In [14]:
%pip install "scikit-surprise==1.1.3"

Note: you may need to restart the kernel to use updated packages.


In [15]:
import numpy as np
import pandas as pd
from collections import defaultdict
from surprise import Dataset, Reader, KNNWithMeans, accuracy
from surprise.model_selection import GridSearchCV
from surprise.model_selection import train_test_split
from sklearn.model_selection import train_test_split as tts
from surprise.model_selection import KFold
from surprise import SVD, NMF
from surprise import KNNBaseline

np.random.seed(42)

In [16]:
df = pd.read_csv('train_joke_df.csv')
df = df[df["Rating"] != 99.0] 


df.head(5)

Unnamed: 0,UID,JID,Rating
0,18029,6,-1.26
1,3298,64,-4.17
2,3366,58,0.92
3,12735,92,3.69
4,11365,38,-6.6


In [17]:
# сделаем сортировку и перепишем index
df = df.sort_values(by=['UID', 'JID'])
df = df.reset_index(drop=True)

In [18]:
# создадим на основе набора данных
# поднабор, который требуется для библиотеки Surprise

# указываем минимальный и максимальный рейтинги
reader = Reader(rating_scale=(-10, 10))

# передаём набор, указывая последовательность колонок: user (raw) ids, item (raw) ids, ratings
# для Surprise - это обязательно
data = Dataset.load_from_df(df[['UID', 'JID', 'Rating']], reader)

In [84]:
trainset_data = data.build_full_trainset()
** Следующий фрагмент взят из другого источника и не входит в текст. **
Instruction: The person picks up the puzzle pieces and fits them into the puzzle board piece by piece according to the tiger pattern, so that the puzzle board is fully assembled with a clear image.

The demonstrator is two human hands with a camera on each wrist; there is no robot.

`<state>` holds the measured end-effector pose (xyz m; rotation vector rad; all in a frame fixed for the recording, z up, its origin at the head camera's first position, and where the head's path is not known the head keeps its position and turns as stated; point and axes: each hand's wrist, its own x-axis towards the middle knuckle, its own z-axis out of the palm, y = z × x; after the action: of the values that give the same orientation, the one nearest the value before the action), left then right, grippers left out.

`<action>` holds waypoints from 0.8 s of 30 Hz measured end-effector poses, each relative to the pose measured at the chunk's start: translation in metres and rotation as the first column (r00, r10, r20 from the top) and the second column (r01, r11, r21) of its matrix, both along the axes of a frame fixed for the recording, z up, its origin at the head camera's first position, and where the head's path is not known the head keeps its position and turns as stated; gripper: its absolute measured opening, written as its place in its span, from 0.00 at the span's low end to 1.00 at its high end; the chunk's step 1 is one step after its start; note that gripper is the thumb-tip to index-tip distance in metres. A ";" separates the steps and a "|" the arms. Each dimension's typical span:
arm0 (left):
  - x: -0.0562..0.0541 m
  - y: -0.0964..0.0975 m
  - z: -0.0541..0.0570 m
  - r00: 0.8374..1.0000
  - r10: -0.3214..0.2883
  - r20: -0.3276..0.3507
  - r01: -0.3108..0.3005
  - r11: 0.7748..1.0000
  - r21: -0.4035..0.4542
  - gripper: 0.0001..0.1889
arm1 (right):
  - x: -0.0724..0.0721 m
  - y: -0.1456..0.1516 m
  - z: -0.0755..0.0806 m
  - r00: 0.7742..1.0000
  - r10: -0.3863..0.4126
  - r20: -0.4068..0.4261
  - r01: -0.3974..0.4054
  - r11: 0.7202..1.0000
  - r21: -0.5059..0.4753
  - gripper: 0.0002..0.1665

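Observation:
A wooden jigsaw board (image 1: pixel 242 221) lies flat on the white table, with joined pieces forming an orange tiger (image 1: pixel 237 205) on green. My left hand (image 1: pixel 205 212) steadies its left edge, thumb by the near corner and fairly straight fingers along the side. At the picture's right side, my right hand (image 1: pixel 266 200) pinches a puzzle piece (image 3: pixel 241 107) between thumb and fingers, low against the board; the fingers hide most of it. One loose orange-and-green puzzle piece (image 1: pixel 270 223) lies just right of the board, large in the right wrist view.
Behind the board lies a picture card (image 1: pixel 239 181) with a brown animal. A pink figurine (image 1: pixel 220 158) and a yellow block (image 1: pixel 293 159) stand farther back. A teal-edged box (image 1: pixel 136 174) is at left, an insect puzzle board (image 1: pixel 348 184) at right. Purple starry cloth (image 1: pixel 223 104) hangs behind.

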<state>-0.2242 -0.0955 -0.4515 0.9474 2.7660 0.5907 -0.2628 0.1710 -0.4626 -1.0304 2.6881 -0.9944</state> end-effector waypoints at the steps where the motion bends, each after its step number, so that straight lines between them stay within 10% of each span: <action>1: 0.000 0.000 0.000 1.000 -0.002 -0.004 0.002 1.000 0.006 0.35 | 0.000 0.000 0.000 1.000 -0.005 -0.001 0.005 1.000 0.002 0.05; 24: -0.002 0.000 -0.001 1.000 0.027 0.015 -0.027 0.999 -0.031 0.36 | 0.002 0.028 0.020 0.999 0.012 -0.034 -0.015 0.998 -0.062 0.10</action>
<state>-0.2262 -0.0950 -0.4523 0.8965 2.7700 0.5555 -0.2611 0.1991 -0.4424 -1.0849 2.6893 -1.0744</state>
# сделаем разделение на обучающую и тестовую выборку
trainset, testset = train_test_split(data, test_size=0.2, random_state=42)

In [21]:
# определим набор данных для GridSearchCV
params = {'n_epochs': [120], 'lr_all': [0.0005], 'reg_all': [0.23]}       

grid_search = GridSearchCV(SVD, params, measures=['RMSE'])    
grid_search.fit(data)  

In [22]:
algo = grid_search.best_estimator['rmse']
algo.fit(trainset)    
predictions = algo.test(testset)
accuracy.rmse(predictions)

RMSE: 4.0382


4.038207909282675

In [23]:
def get_top_n(predictions, n=5):
    """Определят Топ-N рекомендаций

    Args:
        predictions(list of Prediction objects): Списко рекомендаций, из алгоритма Surprise
        n(int): Кол-во топ рекомендаций

    Returns:
        Словарь пользователь - список рекомендакиций для пользователей
        [(raw item id, rating estimation), ...]
    """

    # Предикт для каждого пользователя
    top_n = defaultdict(list)
    for uid, iid, true_r, est, _ in predictions:
        top_n[uid].append((iid, est))

    # Сортировка предикта (по пользователям)
    for uid, user_ratings in top_n.items():
        user_ratings.sort(key=lambda x: x[1], reverse=True)
        top_n[uid] = user_ratings[:n]

    return top_n 

In [111]:
def create_ans_df():
    testset = pd.read_csv('test_joke_df_nofactrating.csv', index_col=0)
    predictions = test[['UID', 'JID']].apply(lambda x: algo.predict(x[0], x[1], verbose=False),axis = 1)
    top_n = get_top_n(predictions, n=10)

    arr_ans = []
    df_test = pd.DataFrame(columns=['UID', 'ANS'])
    for uid, user_ratings in top_n.items():
        recs = [iid for (iid, _) in user_ratings]
        line = list([[recs[0]], recs])
        ans = pd.DataFrame({'UID': uid, 'ANS': [line]})
        df_test = pd.concat([df_test, ans])
        arr_ans.append(line)


    return df_test

In [112]:
ans_df = create_ans_df()

In [113]:
ans_df.head(5)

Unnamed: 0,UID,ANS
0,11228,"[[29], [29, 49, 35, 100, 66, 5, 56, 39, 97, 59]]"
0,21724,"[[50], [50, 35, 69, 49, 44, 56, 60, 47, 8, 7]]"
0,16782,"[[15], [15, 8, 31, 100, 62, 42, 56, 40, 66, 45]]"
0,12105,"[[66], [66, 48, 42, 34, 15, 13]]"
0,14427,"[[30], [30, 28, 70, 43, 45, 2, 64, 26, 44, 54]]"


In [119]:
test_df = ans_df
test_df.reset_index(drop=True, inplace=True)
test_df['ANS'] = test_df['ANS'].astype('object')
test_df.to_csv('baseline_2_part.csv')

In [86]:
test = pd.read_csv('test_joke_df_nofactrating.csv', index_col=0)
test.head(5)

Unnamed: 0_level_0,UID,JID
InteractionID,Unnamed: 1_level_1,Unnamed: 2_level_1
0,11228,39
1,21724,85
2,16782,56
3,12105,42
4,14427,2


In [87]:
test['Rating'] = test[['UID', 'JID']].apply(lambda x: algo.predict(x[0], x[1], verbose=False).est,
                                                      axis = 1)
                                                      


In [88]:
# формирование файла для отправки в Kaggle
test['Rating'].to_frame().to_csv('baseline.csv')